WORK ORDER: Please repeat every entry that follows, keeping each one exactly the same.

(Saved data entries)
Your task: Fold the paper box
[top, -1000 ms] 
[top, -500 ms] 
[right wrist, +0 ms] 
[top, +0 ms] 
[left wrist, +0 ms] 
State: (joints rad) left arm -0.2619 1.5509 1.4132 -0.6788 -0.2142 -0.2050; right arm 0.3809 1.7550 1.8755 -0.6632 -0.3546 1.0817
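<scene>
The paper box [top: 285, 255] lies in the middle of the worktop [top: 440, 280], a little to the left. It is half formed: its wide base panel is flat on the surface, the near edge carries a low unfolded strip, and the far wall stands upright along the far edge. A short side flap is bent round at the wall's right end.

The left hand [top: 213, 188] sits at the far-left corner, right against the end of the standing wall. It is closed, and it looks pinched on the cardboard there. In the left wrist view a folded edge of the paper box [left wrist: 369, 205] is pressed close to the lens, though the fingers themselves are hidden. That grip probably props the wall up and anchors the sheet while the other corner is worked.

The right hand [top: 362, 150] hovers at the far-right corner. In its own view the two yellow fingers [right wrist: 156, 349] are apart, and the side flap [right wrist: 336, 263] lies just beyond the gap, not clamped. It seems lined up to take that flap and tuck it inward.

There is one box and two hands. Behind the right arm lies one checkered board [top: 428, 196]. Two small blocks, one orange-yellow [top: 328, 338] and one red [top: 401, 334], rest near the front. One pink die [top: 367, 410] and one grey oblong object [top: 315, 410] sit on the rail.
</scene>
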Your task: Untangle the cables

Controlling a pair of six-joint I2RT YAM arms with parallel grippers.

WRITTEN RESPONSE:
Your task: Fold the paper box
[top, -1000 ms] 
[top, -500 ms] 
[right wrist, +0 ms] 
[top, +0 ms] 
[left wrist, +0 ms] 
State: (joints rad) left arm -0.2619 1.5509 1.4132 -0.6788 -0.2142 -0.2050; right arm 0.3809 1.7550 1.8755 -0.6632 -0.3546 1.0817
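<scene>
The paper box [top: 285, 255] lies in the middle of the worktop [top: 440, 280], a little to the left. It is half formed: its wide base panel is flat on the surface, the near edge carries a low unfolded strip, and the far wall stands upright along the far edge. A short side flap is bent round at the wall's right end.

The left hand [top: 213, 188] sits at the far-left corner, right against the end of the standing wall. It is closed, and it looks pinched on the cardboard there. In the left wrist view a folded edge of the paper box [left wrist: 369, 205] is pressed close to the lens, though the fingers themselves are hidden. That grip probably props the wall up and anchors the sheet while the other corner is worked.

The right hand [top: 362, 150] hovers at the far-right corner. In its own view the two yellow fingers [right wrist: 156, 349] are apart, and the side flap [right wrist: 336, 263] lies just beyond the gap, not clamped. It seems lined up to take that flap and tuck it inward.

There is one box and two hands. Behind the right arm lies one checkered board [top: 428, 196]. Two small blocks, one orange-yellow [top: 328, 338] and one red [top: 401, 334], rest near the front. One pink die [top: 367, 410] and one grey oblong object [top: 315, 410] sit on the rail.
</scene>
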Your task: Untangle the cables

Controlling a pair of six-joint I2RT YAM arms with parallel grippers.

Work on this exercise has been finished.